§ Exercise brief
Repeat the whole listing exactly as it appears.

§ Dataset excerpt
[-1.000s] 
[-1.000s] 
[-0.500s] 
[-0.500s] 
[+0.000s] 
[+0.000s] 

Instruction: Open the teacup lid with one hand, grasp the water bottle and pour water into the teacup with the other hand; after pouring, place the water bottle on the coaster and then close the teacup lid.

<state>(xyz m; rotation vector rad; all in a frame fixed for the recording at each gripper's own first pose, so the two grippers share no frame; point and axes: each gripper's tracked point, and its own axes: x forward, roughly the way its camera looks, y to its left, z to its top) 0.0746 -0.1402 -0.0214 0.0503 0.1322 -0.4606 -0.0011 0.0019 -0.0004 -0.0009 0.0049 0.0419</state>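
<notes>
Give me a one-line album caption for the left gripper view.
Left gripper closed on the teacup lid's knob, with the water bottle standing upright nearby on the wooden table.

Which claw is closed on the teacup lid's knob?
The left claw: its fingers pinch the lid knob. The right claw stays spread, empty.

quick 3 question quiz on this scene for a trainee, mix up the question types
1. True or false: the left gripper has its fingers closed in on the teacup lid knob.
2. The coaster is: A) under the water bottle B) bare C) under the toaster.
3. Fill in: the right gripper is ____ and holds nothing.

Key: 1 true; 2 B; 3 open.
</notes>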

§ Response area
[-1.000s] 
[-1.000s] 
[-0.500s] 
[-0.500s] 
[+0.000s] 
[+0.000s] 

Instruction: Open the teacup lid with one hand, grasp the water bottle and pour water into the teacup with the other hand; after pouring, place the water bottle on the coaster and then close the teacup lid.

<state>(xyz m; rotation vector rad; all in a frame fixed for the recording at each gripper's own first pose, so the two grippers share no frame; point and axes: each gripper's tracked point, and its own axes: x forward, roughly the way its camera looks, y to its left, z to its top) 0.0746 -0.1402 -0.0214 0.0503 0.1322 -0.4606 -0.0011 0.0019 -0.0004 -0.0009 0.0049 0.0419</state>
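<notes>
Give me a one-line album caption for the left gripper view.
Left gripper closed on the teacup lid's knob, with the water bottle standing upright nearby on the wooden table.

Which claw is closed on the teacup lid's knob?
The left claw: its fingers pinch the lid knob. The right claw stays spread, empty.

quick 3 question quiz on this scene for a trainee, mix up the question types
1. True or false: the left gripper has its fingers closed in on the teacup lid knob.
2. The coaster is: A) under the water bottle B) bare C) under the toaster.
3. Fill in: the right gripper is ____ and holds nothing.

Key: 1 true; 2 B; 3 open.
</notes>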

This exercise requires no additional answer.